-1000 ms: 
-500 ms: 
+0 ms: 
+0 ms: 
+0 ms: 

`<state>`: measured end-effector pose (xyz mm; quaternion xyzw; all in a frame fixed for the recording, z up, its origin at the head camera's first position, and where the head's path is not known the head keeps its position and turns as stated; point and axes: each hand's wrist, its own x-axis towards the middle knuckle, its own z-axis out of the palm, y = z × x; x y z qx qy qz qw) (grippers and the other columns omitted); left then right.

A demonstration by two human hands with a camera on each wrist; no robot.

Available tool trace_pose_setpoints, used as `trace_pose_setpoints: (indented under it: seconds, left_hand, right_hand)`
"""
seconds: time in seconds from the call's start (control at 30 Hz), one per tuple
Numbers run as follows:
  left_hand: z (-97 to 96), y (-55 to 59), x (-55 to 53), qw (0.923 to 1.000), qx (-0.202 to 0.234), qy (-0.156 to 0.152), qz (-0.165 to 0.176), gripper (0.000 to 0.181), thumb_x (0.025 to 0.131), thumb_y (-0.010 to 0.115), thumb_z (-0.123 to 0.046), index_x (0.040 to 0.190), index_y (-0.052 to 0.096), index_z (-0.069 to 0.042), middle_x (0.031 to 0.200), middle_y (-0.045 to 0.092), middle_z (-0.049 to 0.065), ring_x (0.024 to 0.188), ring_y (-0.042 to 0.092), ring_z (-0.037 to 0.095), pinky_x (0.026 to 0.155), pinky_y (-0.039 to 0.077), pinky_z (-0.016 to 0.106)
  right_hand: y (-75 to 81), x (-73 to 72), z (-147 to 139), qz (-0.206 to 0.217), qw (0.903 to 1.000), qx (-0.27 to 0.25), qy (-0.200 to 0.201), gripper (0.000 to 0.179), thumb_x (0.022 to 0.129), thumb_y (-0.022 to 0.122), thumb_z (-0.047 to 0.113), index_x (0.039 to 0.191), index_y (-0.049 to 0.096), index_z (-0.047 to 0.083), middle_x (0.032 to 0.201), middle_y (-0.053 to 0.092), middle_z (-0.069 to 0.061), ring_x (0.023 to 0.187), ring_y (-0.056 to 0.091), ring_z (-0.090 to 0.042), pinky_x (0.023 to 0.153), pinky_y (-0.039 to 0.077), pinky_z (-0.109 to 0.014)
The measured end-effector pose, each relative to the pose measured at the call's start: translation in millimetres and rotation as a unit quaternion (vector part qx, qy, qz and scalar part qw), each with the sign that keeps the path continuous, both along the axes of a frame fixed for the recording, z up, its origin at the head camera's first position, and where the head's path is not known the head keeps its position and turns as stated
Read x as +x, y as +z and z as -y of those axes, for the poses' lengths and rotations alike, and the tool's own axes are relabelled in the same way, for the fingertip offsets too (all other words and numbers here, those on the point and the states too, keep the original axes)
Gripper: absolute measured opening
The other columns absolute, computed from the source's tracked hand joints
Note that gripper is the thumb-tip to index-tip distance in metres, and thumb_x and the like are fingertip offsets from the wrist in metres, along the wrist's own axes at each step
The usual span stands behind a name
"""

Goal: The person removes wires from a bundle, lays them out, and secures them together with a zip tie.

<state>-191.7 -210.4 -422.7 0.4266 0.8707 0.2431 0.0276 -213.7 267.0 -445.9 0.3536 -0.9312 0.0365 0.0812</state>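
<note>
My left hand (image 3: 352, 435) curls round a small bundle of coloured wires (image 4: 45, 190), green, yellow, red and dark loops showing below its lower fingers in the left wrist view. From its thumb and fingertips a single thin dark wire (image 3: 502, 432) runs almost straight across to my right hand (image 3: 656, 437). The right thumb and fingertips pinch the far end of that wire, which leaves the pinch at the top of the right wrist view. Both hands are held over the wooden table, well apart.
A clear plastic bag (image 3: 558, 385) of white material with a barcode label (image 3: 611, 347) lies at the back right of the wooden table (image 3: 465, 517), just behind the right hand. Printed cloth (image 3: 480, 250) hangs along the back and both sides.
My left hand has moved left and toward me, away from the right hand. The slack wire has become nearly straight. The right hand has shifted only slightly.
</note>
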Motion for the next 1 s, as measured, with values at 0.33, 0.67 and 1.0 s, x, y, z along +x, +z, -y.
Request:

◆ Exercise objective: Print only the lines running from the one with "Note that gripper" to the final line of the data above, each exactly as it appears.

◆ Exercise result:
Note that gripper is the thumb-tip to index-tip distance in metres, and thumb_x and the like are fingertip offsets from the wrist in metres, along the wrist's own axes at each step
The usual span stands behind a name
"""

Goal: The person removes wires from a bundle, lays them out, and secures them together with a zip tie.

<state>-191.7 -210.4 -422.7 0.4266 0.8707 0.2431 0.0276 -213.7 267.0 -445.9 0.3536 -0.9312 0.0365 0.0812</state>
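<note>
My left hand (image 3: 352, 435) curls round a small bundle of coloured wires (image 4: 45, 190), green, yellow, red and dark loops showing below its lower fingers in the left wrist view. From its thumb and fingertips a single thin dark wire (image 3: 502, 432) runs almost straight across to my right hand (image 3: 656, 437). The right thumb and fingertips pinch the far end of that wire, which leaves the pinch at the top of the right wrist view. Both hands are held over the wooden table, well apart.
A clear plastic bag (image 3: 558, 385) of white material with a barcode label (image 3: 611, 347) lies at the back right of the wooden table (image 3: 465, 517), just behind the right hand. Printed cloth (image 3: 480, 250) hangs along the back and both sides.
My left hand has moved left and toward me, away from the right hand. The slack wire has become nearly straight. The right hand has shifted only slightly.
</note>
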Motion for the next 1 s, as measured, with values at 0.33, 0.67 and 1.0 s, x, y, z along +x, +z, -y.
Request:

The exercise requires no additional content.